═══ INFORMATION SHOWN ═══

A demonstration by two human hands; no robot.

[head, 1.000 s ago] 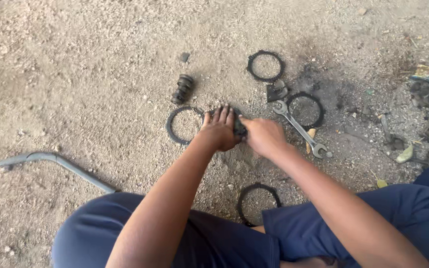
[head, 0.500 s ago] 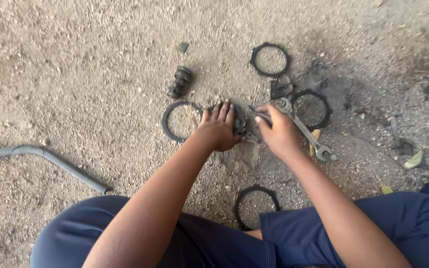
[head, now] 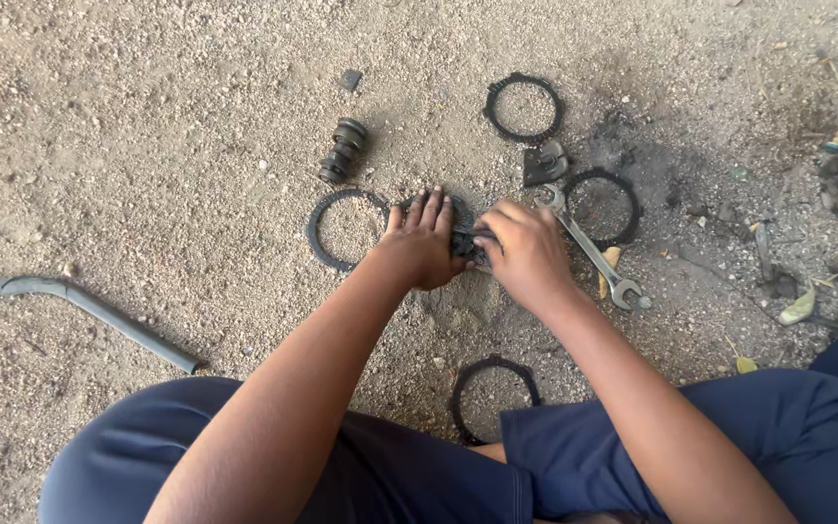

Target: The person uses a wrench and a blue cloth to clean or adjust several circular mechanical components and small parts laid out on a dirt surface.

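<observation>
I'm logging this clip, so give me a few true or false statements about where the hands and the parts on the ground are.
1. Both hands meet on a small dark part on the ground. True: the left hand and right hand close around the dark part.
2. The wrench is in the right hand. False: the wrench lies on the dirt beside that hand.
3. A bent metal pipe lies left of the arms. True.
4. All dark rings are stacked in one pile. False: they lie apart, such as the top ring and the near ring.
</observation>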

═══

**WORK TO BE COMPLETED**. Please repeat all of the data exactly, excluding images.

**ANSWER BELOW**.
A demonstration by two human hands; no robot.

[head, 1.000 s ago] 
[head, 0.500 s ago] 
[head, now] 

Target: The person uses a wrench and a blue cloth to clean or adjust several circular mechanical components and small parts laid out on a dirt surface.

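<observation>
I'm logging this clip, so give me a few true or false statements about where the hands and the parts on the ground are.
1. Both hands meet on a small dark part on the ground. True: the left hand and right hand close around the dark part.
2. The wrench is in the right hand. False: the wrench lies on the dirt beside that hand.
3. A bent metal pipe lies left of the arms. True.
4. All dark rings are stacked in one pile. False: they lie apart, such as the top ring and the near ring.
</observation>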

The output is finished.